The next step adds titles to the Horizontal and Vertical Axes.
Select the Chart, then Chart Tools>Layouts Menu:
- Select Chart Tools>Chart Title option to change attributes of the title
- Click on the Title to edit &/or format the entry (Animal Counts in Area 54)
- Select Chart Tools>Axis Titles>Primary Horizontal Axis option to add a X-Axis Title
- Click on Axis Title & enter Mammal for the X Axis (Horizontal Axis)
- Select Chart Tools>Axis Titles>Primary Vertical Axis>Rotated option to add a Y-Axis Title
- Click on Axis Title & enter Count (per week) for the Y Axis (Vertical Axis - Rotated Title)
- Do NOT forget units for your axes!
- Finally, delete your legend
Your final graph should look something like the one above. Note that when the graph is selected, your independent and dependent variables are highlighted in purple and blue boxes, respectively.
A multiple bar graph depicting data using two independent variables is created in the same way as a simple bar graph:
Some things to note when creating this multiple bar graph:
- The first independent variable, Mammal, is still in the first column, with the dependent variable values (Count) in columns two and three. The second and third columns represent dependent variable values at two different levels of the second independent variable, Week.
- Make sure to select all of the data when creating the graph. Excel should automatically recognize that you have a second independent variable.
- You should keep the legend on, since it shows the coding for the two levels of the second independent variable.

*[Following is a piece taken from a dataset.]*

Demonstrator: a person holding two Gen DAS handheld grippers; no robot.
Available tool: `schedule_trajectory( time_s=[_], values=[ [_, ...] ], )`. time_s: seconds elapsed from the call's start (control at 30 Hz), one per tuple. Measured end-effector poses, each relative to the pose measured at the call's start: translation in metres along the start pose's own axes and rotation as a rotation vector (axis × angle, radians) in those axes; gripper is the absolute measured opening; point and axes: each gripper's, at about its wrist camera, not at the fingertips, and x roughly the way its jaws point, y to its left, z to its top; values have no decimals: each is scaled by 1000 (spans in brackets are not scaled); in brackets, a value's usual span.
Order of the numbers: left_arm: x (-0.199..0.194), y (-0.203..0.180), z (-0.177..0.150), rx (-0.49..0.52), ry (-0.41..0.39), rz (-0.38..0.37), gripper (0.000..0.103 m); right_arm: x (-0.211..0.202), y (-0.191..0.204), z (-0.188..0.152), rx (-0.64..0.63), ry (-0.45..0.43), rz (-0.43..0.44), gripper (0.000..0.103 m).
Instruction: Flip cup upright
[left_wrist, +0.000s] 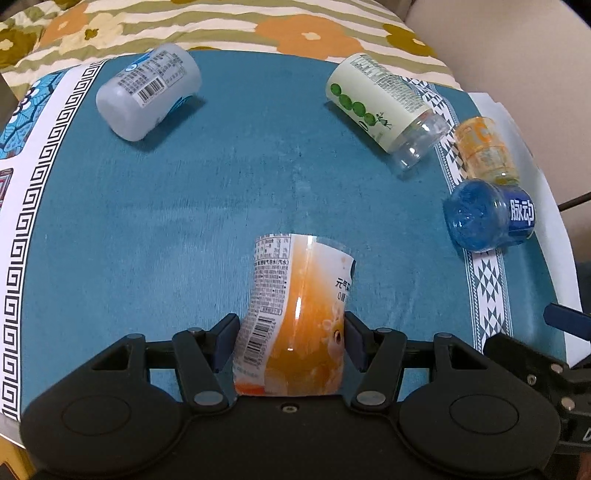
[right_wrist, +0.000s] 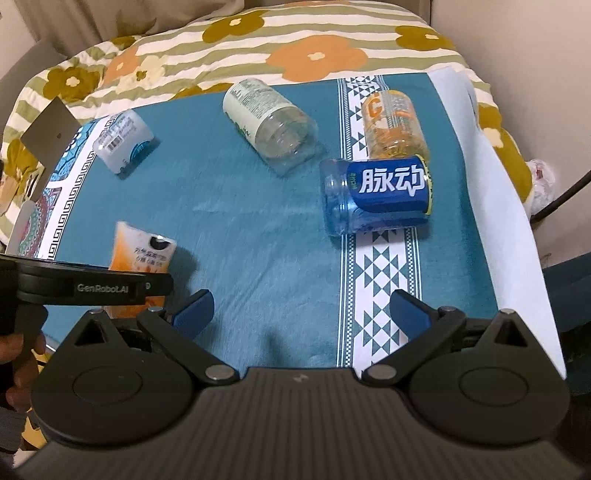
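Down at the left gripper (left_wrist: 291, 341), fingers are clenched on the orange-labelled clear plastic cup (left_wrist: 295, 314), lying over the teal cloth (left_wrist: 221, 184); tipping it upright looks next. Over on the right gripper (right_wrist: 301, 310), fingers spread, grasping nothing, short of the blue plastic cup (right_wrist: 375, 194).

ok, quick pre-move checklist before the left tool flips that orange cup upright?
1. Left tool clamped on orange cup: ok.
2. Pads on opposite sides of the cup wall: ok.
3. Cup off the blue tablecloth: cannot tell.
4. Cloth near the cup free of the other cups: ok.
5. Right tool open, holding nothing: ok.
6. Right tool out of the flip path: cannot tell; it is close on the cup's right.
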Motion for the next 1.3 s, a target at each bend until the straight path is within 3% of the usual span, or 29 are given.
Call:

The relative widths of bars to the gap between the bars can be adjusted by clicking on one of the bars, then choose Layout>Format Selection
- Gap width represents the spacing between bars as a percentage of the width of one bar
- Series Overlap will overlap bars in group as a percentage of bar width. Negative values creates a gap between the bars within a group.
In some investigations, you may find yourself collecting a large number of data points for a single level of an independent variable. That is, you take the same measurement over and over again. You would do this because a lack of perfect precision in your measuring process would not let you get a good estimate of the true value with only a single measurement. In this example, the fracture stress of a certain type of glass bar is measured 24 times:
Clearly, the measured stress is not the same for each sample. In fact, the measurements range from a low of 55 to a high of 169. How can you summarize the results of these measurements? One way might be to simply calculate the average (mean) of all these measurements. This would not, however, give you a good feel for how the data is distributed. A distribution graph, or histogram, allows you to see how many measurements fall within set ranges, or bins, of the dependent variable. A histogram is usually depicted as a bar chart, with one bar representing the count of how many measurements fall with a single bin.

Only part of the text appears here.